As a first try, a simple zip trick will do:
import random
a = [[1, 2], [3, 4], [5, 6], [7, 8], [9, 10]]
b = [2, 4, 6, 8, 10]
c = zip(a, b)
random.shuffle(c)
a = [e[0] for e in c]
b = [e[1] for e in c]
print a
print b
It will get the output:
[[1, 2], [7, 8], [3, 4], [5, 6], [9, 10]]
[2, 8, 4, 6, 10]
Just find it a bit awkward. And it also need an additional list as well.
回答1:
Given the relationship demonstrated in the question, I'm going to assume the lists are the same length and that list1[i] corresponds to list2[i] for any index i. With that assumption in place, shuffling the lists is as simple as shuffling the indices:
from random import shuffle
# Given list1 and list2
list1_shuf = []
list2_shuf = []
index_shuf = list(range(len(list1)))
shuffle(index_shuf)
for i in index_shuf:
list1_shuf.append(list1[i])
list2_shuf.append(list2[i])
回答2:
If you are willing to install a few more packages:
Req: NumPy (>= 1.6.1), SciPy (>= 0.9).
pip install -U scikit-learn
from sklearn.utils import shuffle
list_1, list_2 = shuffle(list_1, list_2)
回答3:
If you have to do this often, you could consider adding one level of indirection by shuffling a list of indexes.

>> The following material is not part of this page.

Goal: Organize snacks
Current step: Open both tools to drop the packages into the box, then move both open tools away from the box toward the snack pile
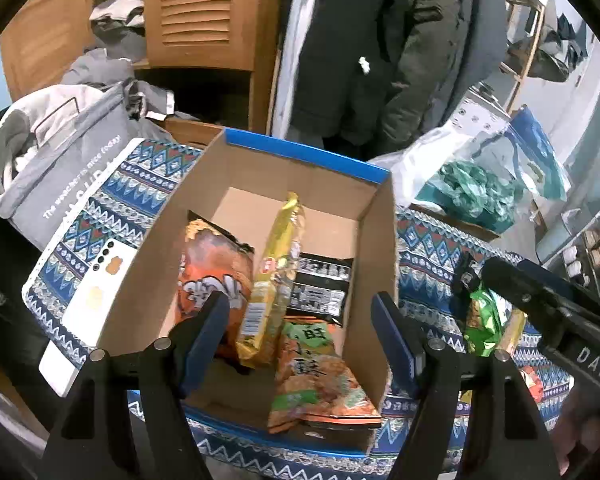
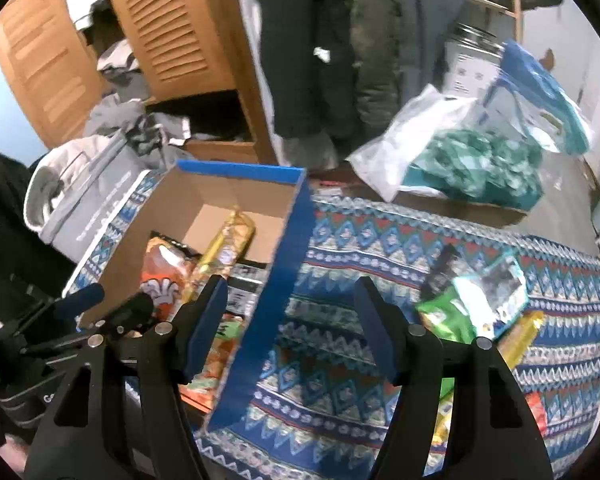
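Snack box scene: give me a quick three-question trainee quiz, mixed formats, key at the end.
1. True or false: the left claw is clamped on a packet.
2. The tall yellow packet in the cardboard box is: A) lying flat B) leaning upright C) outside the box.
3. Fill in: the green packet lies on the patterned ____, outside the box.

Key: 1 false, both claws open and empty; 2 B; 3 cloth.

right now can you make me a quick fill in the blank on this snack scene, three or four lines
1. The cardboard box has a rim coloured ____.
2. The tall yellow packet stands inside the ____.
3. The green snack bag lies ____ the box, on the patterned cloth.
4. Both grippers' jaws hold ____.

Missing words: blue; box; outside; nothing
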A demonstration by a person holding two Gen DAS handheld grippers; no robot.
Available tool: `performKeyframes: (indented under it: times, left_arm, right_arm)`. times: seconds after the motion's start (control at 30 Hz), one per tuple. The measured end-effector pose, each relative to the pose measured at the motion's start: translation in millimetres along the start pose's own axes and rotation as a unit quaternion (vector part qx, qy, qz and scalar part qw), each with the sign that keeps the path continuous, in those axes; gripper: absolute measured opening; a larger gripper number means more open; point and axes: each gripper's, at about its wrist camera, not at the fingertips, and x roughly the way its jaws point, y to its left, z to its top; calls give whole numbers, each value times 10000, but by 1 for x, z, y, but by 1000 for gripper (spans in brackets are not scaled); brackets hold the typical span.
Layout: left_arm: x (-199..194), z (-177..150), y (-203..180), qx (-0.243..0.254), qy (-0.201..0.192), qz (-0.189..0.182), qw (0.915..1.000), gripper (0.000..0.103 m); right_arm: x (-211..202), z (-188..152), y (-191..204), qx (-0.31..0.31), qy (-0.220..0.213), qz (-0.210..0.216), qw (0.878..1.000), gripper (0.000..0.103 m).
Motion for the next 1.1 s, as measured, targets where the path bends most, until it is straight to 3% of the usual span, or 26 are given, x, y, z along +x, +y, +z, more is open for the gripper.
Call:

Python 2.6.6 (r266:84297, Aug 24 2010, 18:13:38) [MSC v.1500 64 bit (AMD64)] on
win32
Type "help", "copyright", "credits" or "license" for more information.
>>> import random
>>> a = [[1, 2], [3, 4], [5, 6], [7, 8], [9, 10]]
>>> b = [2, 4, 6, 8, 10]
>>> indexes = range(len(a))
>>> indexes
[0, 1, 2, 3, 4]
>>> random.shuffle(indexes)
>>> indexes
[4, 1, 2, 0, 3]
>>> for index in indexes:
... print a[index], b[index]
...
[9, 10] 10
[3, 4] 4
[5, 6] 6
[1, 2] 2
[7, 8] 8
回答4:
A fast answer using numpy please refer to here:
You can use
p = numpy.random.permutation(len(a))
To create a new list of indexes for both lists and use it to reorder them.
In your scenario:
In [61]: a = [[1, 2], [3, 4], [5, 6], [7, 8], [9, 10]]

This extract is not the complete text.